L’8 Dicembre, giorno dell’Immacolata Concezione, ricorre la tradizionale giornata dell’Azione Cattolica e, nel nostro Decanato è iniziata con la partecipazione numerosa di tanti soci alla S, Messa delle ore 10,00 celebrata nella Chiesa Parrocchiale di S, Luigi e Beata Giuliana.
Il Parroco don Giovanni ha colto la necessità di riconoscere “Maria la donna della speranza” che ci aiuta in ogni difficoltà ricordando che nella festa dell’Adesione, l’Azione Cattolica vuole partecipare alla missione della Chiesa nella sequela del Vangelo con l’impegno della testimonianza attiva.
Dopo la S, Messa, alle ore 11,15 ci siamo trovati nel salone della Parrocchia con il biblista Luca Moscatelli e il nostro Presidente Diocesano Gianni Borsa per riflettere sul tema “Come la Chiesa sta leggendo il cambiamento della nostra società”

Nell’incontro Luca Moscatelli ha ricordato come questi sono momenti di grande riflessione della Chiesa e che, a sessant’anni dal Concilio Vaticano II, molti aspetti dei cambiamenti previsti non sono stati ancora interiorizzati dalla Comunità Cristiana.
Come nella storia della Chiesa anche noi oggi fatichiamo a liberarci da vincoli che impediscono il coinvolgimento dell’intera comunità Cristiana per la crescita della Chiesa.

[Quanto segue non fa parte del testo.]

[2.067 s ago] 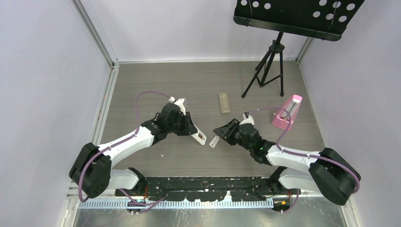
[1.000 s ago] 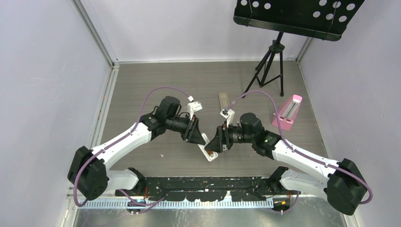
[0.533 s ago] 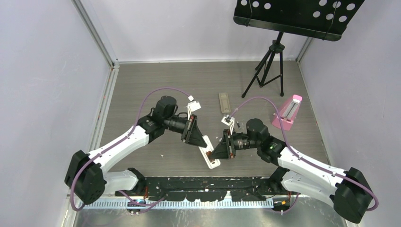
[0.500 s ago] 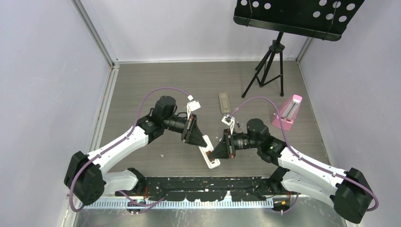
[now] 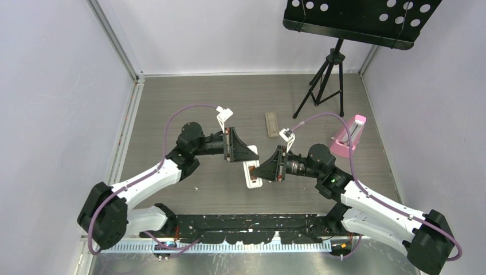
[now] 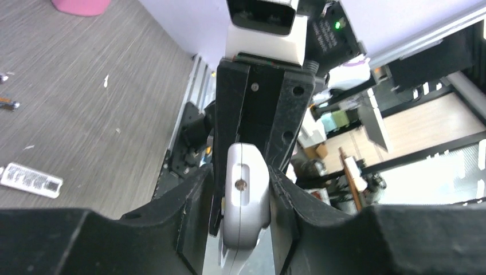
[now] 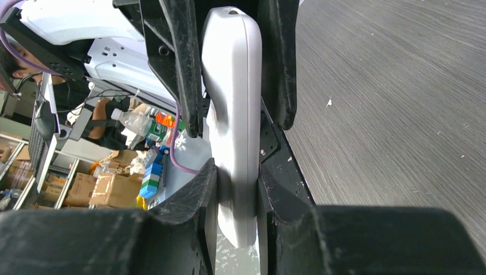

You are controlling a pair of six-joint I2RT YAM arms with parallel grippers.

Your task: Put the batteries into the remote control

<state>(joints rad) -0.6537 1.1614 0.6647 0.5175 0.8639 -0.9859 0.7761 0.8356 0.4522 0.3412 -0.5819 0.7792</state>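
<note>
You have the remote control (image 5: pixel 251 173) lifted just off the grey table (image 5: pixel 172 109), in the middle of the scene and toward the near edge. Its white face with the dark battery recess is turned up to the overhead camera. The right gripper (image 5: pixel 261 169) reaches in from the right, and its fingers (image 7: pixel 207 197) press on both thin sides of the bar, so this arm looks to be carrying it. The left gripper (image 5: pixel 250 157) meets it from the left. Its fingers (image 6: pixel 198 197) bracket the remote closely, but you cannot tell whether they pinch it or merely stand alongside. Two arms on one slim bar most likely steadies it, or passes it across, so the recess stays facing up for loading. The batteries (image 6: pixel 8 104) are tiny dark pieces lying on the table further right, toward the pink wedge (image 5: pixel 348 137), well apart from the remote. Whether the recess holds any cell is too small to tell.
</note>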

Lungo il cammino della Chiesa ci sono stati sempre grandi cambiamenti, un susseguirsi di situazioni di conservazione e di tradizionalismi e momenti di smarrimento davanti ai cambiamenti imposti dalla realtà e dalle aperture offerte dalla lettura del Vangelo. Gesù nella sua vita, nel predicare la buona novella è stato segno di contraddizione e di cambiamento della sua società scandalizzando la gerarchia religiosa del suo tempo e, per questo annuncio, fu condannato a morte.
E’ facile porsi nel solco della tradizione del Concilio di Trento dove la Chiesa è orientata e gestita dalla gerarchia ecclesiastica, mentre ora ci si pone nel momento in cui tutti noi battezzati siamo invitati a sentirci corresponsabili ed evangelizzatori.
Il problema di non porre confini al Vangelo ha creato tensione e smarrimento già all’inizio della Chiesa. Il primo momento di tensione è quello citato dagli Atti degli Apostoli nel Sinodo di Gerusalemme, sull’apertura della Fede a tutto il mondo, quando gli anziani e gli Apostoli presenti ponevano condizioni e vincoli all’entrata dei Pagani nella Chiesa. Solo l’esperienza viva della realtà con la testimonianza di Pietro ha fatto superare questi limiti, e dopo questa crisi di identità la Chiesa si è completamente aperta e sviluppata in tutto il mondo.
Ciò non vuol dire che tutti i cambiamenti nella società sono da considerarsi buoni, il tutto va rivisto alla luce dei momenti di confronto Conciliari e Sinodali all’interno della Chiesa con i presbiteri e i laici insieme.

Noi tutti anche se un poco timorosi e spaventati dalle realtà nuove che dobbiamo affrontare siamo invitati ad essere fiduciosi perché lo Spirito Santo assiste sempre la sua Chiesa nell’adattarsi ai cambiamenti del mondo per svolgere la sua missione evangelizzatrice.
Luca Moscatelli dopo alcuni interventi dei soci ha concluso il suo intervento ricordando che solo tramite la riflessione, la preghiera e l’ascolto e, come da proposta di Papa Francesco, con l’attuazione di sinodi Ecclesiali a tutti i livelli e con l’aiuto dello Spirito Santo, la Chiesa saprà superare questo periodo di difficoltà. L’azione Cattolica ha il compito di partecipare con gioia, fiducia e speranza a questi passaggi innovativi per l’apertura del Vangelo alle nuove realtà.
Il presidente dell’Assemblea ha terminato l’incontro con gli Auguri di Buon Natale e riconoscendo che la presenza numerosa all’Assemblea è segno di quella “Speranza” che Maria ci invita a vivere.